Work to complete: The line containing "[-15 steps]" and each line after it, through the final line of the data, are to be retyped exactly, with pictures left out.

● ● ● ●

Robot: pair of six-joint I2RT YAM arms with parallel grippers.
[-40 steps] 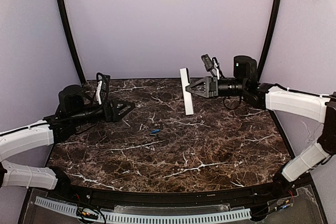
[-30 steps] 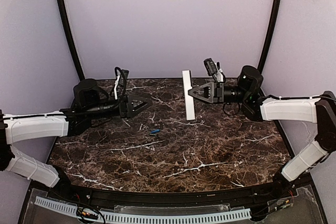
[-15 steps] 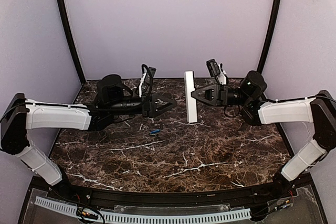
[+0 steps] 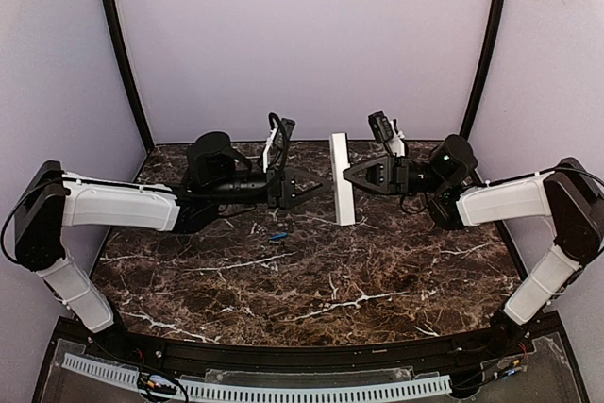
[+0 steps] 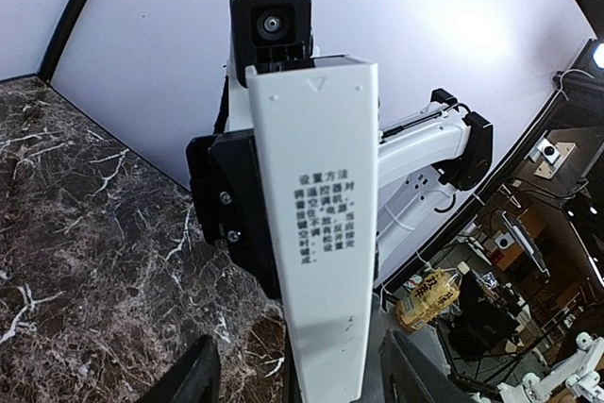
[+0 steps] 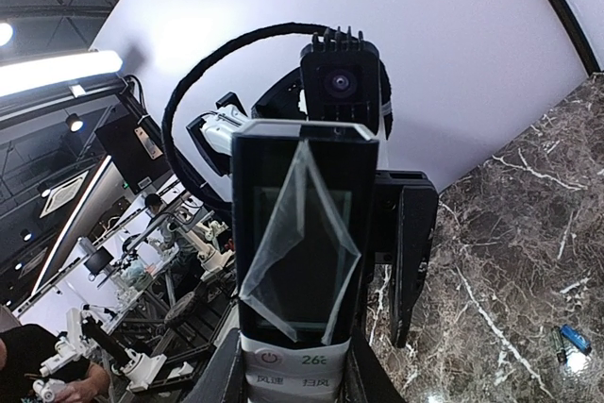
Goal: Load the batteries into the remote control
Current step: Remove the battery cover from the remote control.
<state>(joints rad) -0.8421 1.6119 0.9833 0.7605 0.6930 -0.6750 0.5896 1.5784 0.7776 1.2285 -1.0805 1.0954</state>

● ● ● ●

Exercise answer:
[-15 steps] 
[+0 steps] 
[+0 steps] 
[+0 steps] 
Goal: Load the batteries into the remote control
Current step: Remove the battery cover from the remote control.
<state>(joints rad) -0.8421 1.6119 0.9833 0.7605 0.6930 -0.6750 0.5896 1.5784 0.7776 1.2285 -1.0805 1.0954</state>

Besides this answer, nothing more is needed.